[PATCH] pidfd: add NSpid entries to fdinfo

From: Christian Brauner
Date: Sat Oct 12 2019 - 06:20:18 EST


Currently, the fdinfo file of contains the field Pid:
It contains the pid a given pidfd refers to in the pid namespace of the
opener's procfs instance.
If the pid namespace of the process is not a descendant of the pid
namespace of the procfs instance 0 will be shown as its pid. This is
similar to calling getppid() on a process who's parent is out of it's
pid namespace (e.g. when moving a process into a sibling pid namespace
via setns()).

Add an NSpid field for easy retrieval of the pid in all descendant pid
namespaces:
If pid namespaces are supported this field will contain the pid a given
pidfd refers to for all descendant pid namespaces starting from the
current pid namespace of the opener's procfs instance, i.e. the first
pid entry for Pid and NSpid will be identical.
If the pid namespace of the process is not a descendant of the pid
namespace of the procfs instance 0 will be shown as its first NSpid and
no other NSpid entries will be shown.
Note that this differs from the Pid and NSpid fields in
/proc/<pid>/status where Pid and NSpid are always shown relative to the
pid namespace of the opener's procfs instace. The difference becomes
obvious when sending around a pidfd between pid namespaces from
different trees, i.e. where no ancestoral relation is present between
the pid namespaces:
1. sending around pidfd:
- create two new pid namespaces ns1 and ns2 in the initial pid namespace
(Also take care to create new mount namespaces in the new pid
namespace and mount procfs.)
- create a process with a pidfd in ns1
- send pidfd from ns1 to ns2
- read /proc/self/fdinfo/<pidfd> and observe that Pid and NSpid entry
are 0
- create a process with a pidfd in
- open a pidfd for a process in the initial pid namespace
2. sending around /proc/<pid>/status fd:
- create two new pid namespaces ns1 and ns2 in the initial pid namespace
(Also take care to create new mount namespaces in the new pid
namespace and mount procfs.)
- create a process in ns1
- open /proc/<pid>/status in the initial pid namespace for the process
you created in ns1
- send statusfd from initial pid namespace to ns2
- read statusfd and observe:
- that Pid will contain the pid of the process as seen from the init
- that NSpid will contain the pids of the process for all descendant
pid namespaces starting from the initial pid namespace

Cc: Jann Horn <jannh@xxxxxxxxxx>
Cc: linux-api@xxxxxxxxxxxxxxx
Co-Developed-by: Christian Kellner <christian@xxxxxxxxxx>
Signed-off-by: Christian Kellner <christian@xxxxxxxxxx>
Signed-off-by: Christian Brauner <christian.brauner@xxxxxxxxxx>
---
kernel/fork.c | 73 ++++++++++++++++++++++++++++++++++++++++++++++++++-
1 file changed, 72 insertions(+), 1 deletion(-)

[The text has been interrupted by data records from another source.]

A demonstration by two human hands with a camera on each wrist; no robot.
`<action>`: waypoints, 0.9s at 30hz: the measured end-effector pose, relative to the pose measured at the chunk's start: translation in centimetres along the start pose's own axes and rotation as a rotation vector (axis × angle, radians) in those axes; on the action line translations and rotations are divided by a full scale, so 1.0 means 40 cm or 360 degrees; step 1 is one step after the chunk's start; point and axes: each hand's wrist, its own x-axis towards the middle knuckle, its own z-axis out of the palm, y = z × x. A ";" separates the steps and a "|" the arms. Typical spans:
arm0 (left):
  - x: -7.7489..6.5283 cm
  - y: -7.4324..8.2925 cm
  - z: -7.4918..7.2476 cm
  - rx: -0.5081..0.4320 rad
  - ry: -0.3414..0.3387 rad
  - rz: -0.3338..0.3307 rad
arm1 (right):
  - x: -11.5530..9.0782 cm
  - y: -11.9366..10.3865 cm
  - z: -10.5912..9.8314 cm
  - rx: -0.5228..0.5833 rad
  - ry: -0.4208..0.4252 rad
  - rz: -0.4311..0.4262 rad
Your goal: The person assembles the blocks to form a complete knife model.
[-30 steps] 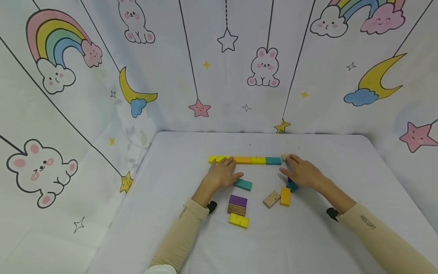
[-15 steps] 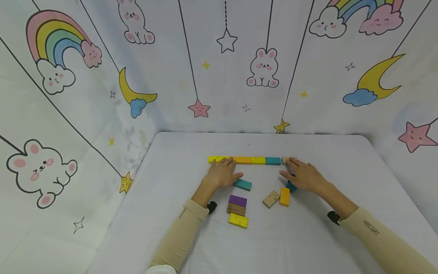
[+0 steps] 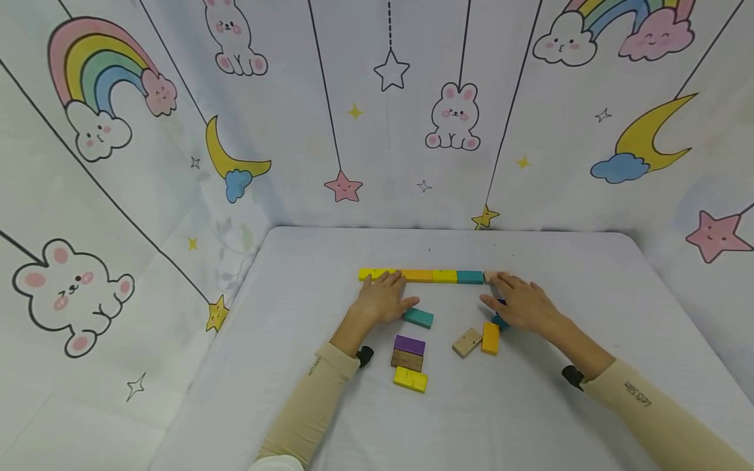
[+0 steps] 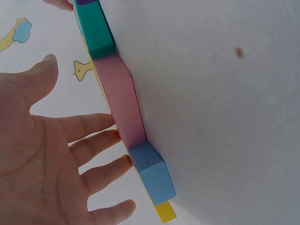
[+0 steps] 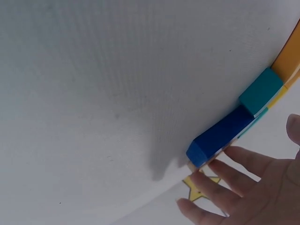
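- Yellow, orange and teal blocks (image 3: 442, 276) line up straight across the white tabletop (image 3: 294, 366).
- Your left hand (image 3: 379, 302), fingers spread wide, touches the row's left part.
- Your right hand (image 3: 526, 304), fingers apart, touches the pale block (image 3: 489, 277) at the row's right end.

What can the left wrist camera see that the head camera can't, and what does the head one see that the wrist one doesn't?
Only the left wrist view shows the pink rectangular block and, next to it, the light-blue rectangular block.

Only the head view shows the loose tan rectangular wooden block and the big striped rainbow printed at the left.

Both show the left hand, with its fingers at the row of coloured blocks, and part of the white printed backdrop.
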 end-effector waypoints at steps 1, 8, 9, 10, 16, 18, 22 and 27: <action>0.001 0.000 0.001 0.0000 0.0002 -0.0002 | 0.000 -0.001 0.000 -0.0001 -0.0001 0.0000; 0.005 0.000 0.007 0.0015 0.0008 -0.0019 | 0.004 -0.005 0.000 0.0002 0.0016 -0.0011; 0.005 0.000 0.007 0.0017 0.0006 -0.0021 | 0.004 -0.005 0.000 0.0004 0.0019 -0.0013; 0.006 0.000 0.008 0.0019 0.0005 -0.0023 | 0.004 -0.006 -0.001 0.0005 0.0022 -0.0016; 0.006 0.001 0.008 0.0016 -0.0005 -0.0027 | 0.001 -0.005 0.000 0.0000 0.0043 -0.0040; 0.006 0.001 0.007 0.0015 -0.0007 -0.0028 | 0.001 -0.004 0.001 0.0002 0.0046 -0.0050; 0.006 0.001 0.008 0.0025 0.0000 -0.0031 | 0.000 0.000 -0.001 0.0050 0.0027 -0.0058; 0.004 0.002 0.006 0.0034 0.0001 -0.0022 | -0.005 0.011 -0.009 0.0129 0.0010 -0.0025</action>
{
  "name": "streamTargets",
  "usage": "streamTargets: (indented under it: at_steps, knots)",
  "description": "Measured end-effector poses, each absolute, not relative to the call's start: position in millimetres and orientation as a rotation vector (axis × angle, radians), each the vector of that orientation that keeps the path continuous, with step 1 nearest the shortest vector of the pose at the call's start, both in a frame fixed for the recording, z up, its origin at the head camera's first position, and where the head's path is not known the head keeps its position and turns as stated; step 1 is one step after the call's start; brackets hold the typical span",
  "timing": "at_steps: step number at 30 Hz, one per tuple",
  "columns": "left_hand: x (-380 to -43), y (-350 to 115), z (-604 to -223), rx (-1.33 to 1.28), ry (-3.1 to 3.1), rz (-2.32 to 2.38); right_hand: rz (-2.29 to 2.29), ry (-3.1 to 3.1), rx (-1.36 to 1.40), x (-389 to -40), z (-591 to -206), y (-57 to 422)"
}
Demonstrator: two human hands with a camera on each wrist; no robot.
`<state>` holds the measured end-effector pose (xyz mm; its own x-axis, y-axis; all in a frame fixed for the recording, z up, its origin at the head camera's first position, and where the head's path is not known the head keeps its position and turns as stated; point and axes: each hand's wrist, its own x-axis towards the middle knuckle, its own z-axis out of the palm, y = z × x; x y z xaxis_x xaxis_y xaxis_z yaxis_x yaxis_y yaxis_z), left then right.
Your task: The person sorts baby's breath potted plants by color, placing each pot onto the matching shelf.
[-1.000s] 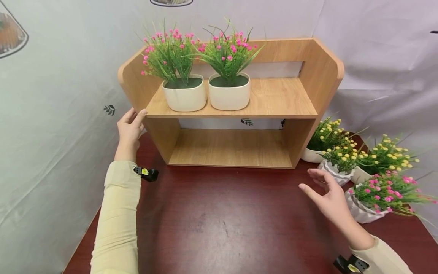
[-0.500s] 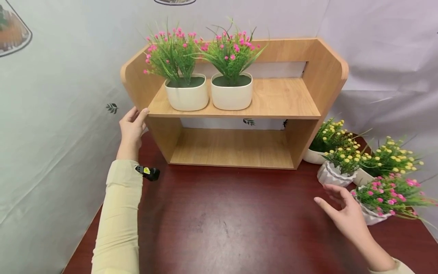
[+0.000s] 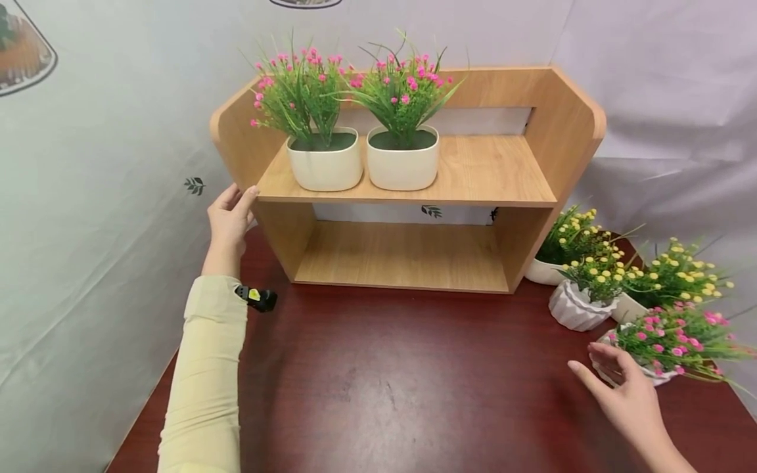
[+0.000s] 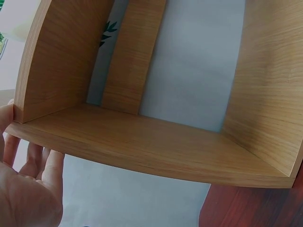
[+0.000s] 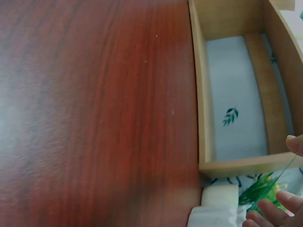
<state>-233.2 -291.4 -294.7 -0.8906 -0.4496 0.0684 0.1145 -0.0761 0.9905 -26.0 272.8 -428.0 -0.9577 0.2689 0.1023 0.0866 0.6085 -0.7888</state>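
Note:
My left hand (image 3: 227, 220) holds the left side panel of a two-tier wooden shelf (image 3: 402, 256), its thumb at the front edge where the upper board meets the panel. In the left wrist view the fingers (image 4: 52, 172) curl against the panel's outer face. Over the table at the right, my right hand (image 3: 629, 391) has its thumb and fingers spread, holding nothing. Its fingertips overlap the ribbed white pot of a pink-flowered plant (image 3: 668, 338). Two pink-flowered plants in smooth white pots, a left one (image 3: 325, 167) and a right one (image 3: 403, 164), stand on the upper board.
Right of the shelf stand three yellow-flowered plants: one in a ribbed pot (image 3: 578, 307), one behind it (image 3: 547, 269) and one at the right (image 3: 629, 307). The dark red table (image 3: 402, 381) extends in front. A pale cloth backdrop (image 3: 118, 164) hangs close at the left and behind.
My right hand has moved right and toward me, from beside the ribbed yellow-flowered pot to the pink-flowered plant. My left hand stays on the shelf. The view has shifted slightly.

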Motion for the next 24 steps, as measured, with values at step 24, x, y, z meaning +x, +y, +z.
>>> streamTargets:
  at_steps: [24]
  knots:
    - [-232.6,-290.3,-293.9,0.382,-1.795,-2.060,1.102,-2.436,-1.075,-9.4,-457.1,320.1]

diff --git a/kernel/fork.c b/kernel/fork.c
index 1f6c45f6a734..b155bad92d9c 100644
--- a/kernel/fork.c
+++ b/kernel/fork.c
@@ -1695,12 +1695,83 @@ static int pidfd_release(struct inode *inode, struct file *file)
}

#ifdef CONFIG_PROC_FS
+/**
+ * pidfd_show_fdinfo - print information about a pidfd
+ * @m: proc fdinfo file
+ * @f: file referencing a pidfd
+ *
+ * Pid:
+ * This function will print the pid a given pidfd refers to in the pid
+ * namespace of the opener's procfs instance.
+ * If the pid namespace of the process is not a descendant of the pid
+ * namespace of the procfs instance 0 will be shown as its pid. This is
+ * similar to calling getppid() on a process who's parent is out of it's
+ * pid namespace (e.g. when moving a process into a sibling pid namespace
+ * via setns()).
+ *
+ * NSpid:
+ * If pid namespaces are supported then this function will also print the
+ * pid a given pidfd refers to for all descendant pid namespaces starting
+ * from the current pid namespace of the opener's procfs instance, i.e. the
+ * first pid entry for Pid and NSpid will be identical.
+ * If the pid namespace of the process is not a descendant of the pid
+ * namespace of the procfs instance 0 will be shown as its first NSpid and
+ * no other NSpid entries will be shown.
+ * Note that this differs from the Pid and NSpid fields in
+ * /proc/<pid>/status where Pid and NSpid are always shown relative to the
+ * pid namespace of the opener's procfs instace. The difference becomes
+ * obvious when sending around a pidfd between pid namespaces from
+ * different trees, i.e. where no ancestoral relation is present between
+ * the pid namespaces:
+ * 1. sending around pidfd:
+ * - create two new pid namespaces ns1 and ns2 in the initial pid namespace
+ * (Also take care to create new mount namespaces in the new pid
+ * namespace and mount procfs.)
+ * - create a process with a pidfd in ns1
+ * - send pidfd from ns1 to ns2
+ * - read /proc/self/fdinfo/<pidfd> and observe that Pid and NSpid entry
+ * are 0
+ * - create a process with a pidfd in
+ * - open a pidfd for a process in the initial pid namespace
+ * 2. sending around /proc/<pid>/status fd:
+ * - create two new pid namespaces ns1 and ns2 in the initial pid namespace
+ * (Also take care to create new mount namespaces in the new pid
+ * namespace and mount procfs.)
+ * - create a process in ns1
+ * - open /proc/<pid>/status in the initial pid namespace for the process
+ * you created in ns1
+ * - send statusfd from initial pid namespace to ns2
+ * - read statusfd and observe:
+ * - that Pid will contain the pid of the process as seen from the init
+ * - that NSpid will contain the pids of the process for all descendant
+ * pid namespaces starting from the initial pid namespace
+ */
static void pidfd_show_fdinfo(struct seq_file *m, struct file *f)
{
struct pid_namespace *ns = proc_pid_ns(file_inode(m->file));
struct pid *pid = f->private_data;
+ pid_t nr = pid_nr_ns(pid, ns);
+
+ seq_put_decimal_ull(m, "Pid:\t", nr);
+
+#ifdef CONFIG_PID_NS
+ seq_puts(m, "\nNSpid:");
+ if (nr == 0) {
+ /*
+ * If nr is zero the pid namespace of the procfs and the
+ * pid namespace of the pidfd are neither the same pid
+ * namespace nor are they ancestors. Since NSpid and Pid
+ * are always identical in their first entry shortcut it
+ * and simply print 0.
+ */
+ seq_put_decimal_ull(m, "\t", nr);
+ } else {
+ int i;
+ for (i = ns->level; i <= pid->level; i++)
+ seq_put_decimal_ull(m, "\t", pid_nr_ns(pid, pid->numbers[i].ns));
+ }
+#endif

- seq_put_decimal_ull(m, "Pid:\t", pid_nr_ns(pid, ns));
seq_putc(m, '\n');
}
#endif
--
2.23.0